One of the questions we receive most from employers and employees is how QSEHRA (small business HRA) affects premium tax credits for plans purchased through the marketplace.
In general, small business HRAs will reduce employees premium tax credits dollar for dollar. Basically the employee will be exchanging the tax benefit from the government with the tax benefit from the employer. The employee may still access their tax credits if the benefit is less than the premium tax credit (PTC) available to them.
Calculating Premium Tax Credits
Premium tax credits are based on income and insurance affordability. The IRS has set guidelines for determining eligibility for the premium tax credit and the size of the tax credit.
1. Determine if small business HRA monthly allowance qualifies as affordable coverage:
- The employee must determine if the premium for self-only coverage through the second-lowest-cost silver plan offered on their local exchange minus the QSEHRA monthly allowance is less than 9.69% of their household income for the month.
- For example, if the monthly allowance is $400 per month and the exchange premium is $600, then if $600 - $400 = $200 is less than or equal to 9.69% of the employee's monthly income, the allowance makes this coverage affordable and the employee doesn't qualify for a premium tax credit that month.
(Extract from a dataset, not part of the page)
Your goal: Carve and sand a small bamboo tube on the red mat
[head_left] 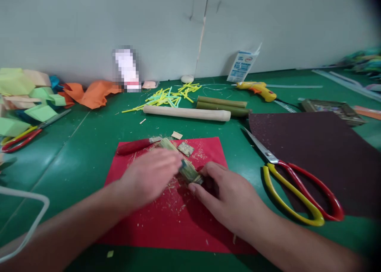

2. Adjust the amount of the tax credit to reflect QSEHRA monthly allowance:
- For example, if the employee is eligible for a $400 premium tax credit but receives $300 allowance from their small business HRA, they would be able to use only $100 of the tax credit.
- The tax credit can be reduced to zero, but it can't go below zero.
- The employee should request the adjusted tax credit from the exchange when purchasing their insurance policy.
Steps employees must take
It is very important that employees purchasing a plan through the marketplace and receiving a premium tax credit notify their insurance provider immediately about their small business HRA benefit. The insurance provider will recalculate the employee tax credit with the small business HRA benefit. Failure to report the small business HRA to your insurer will result in having to pay back the tax credits to the IRS during tax time.
Beginning with the 2017 tax year, employees will need to report the QSEHRA benefit on their taxes on IRS Form 8962. The benefit is reported on all employee W-2’s regardless if they have received any reimbursement during the year; Therefore, we do not recommend employees opt-out of QSEHRA in attempt to keep the PTC.
Again, we are not licensed tax professionals so please consult with one before making any decisions for your company.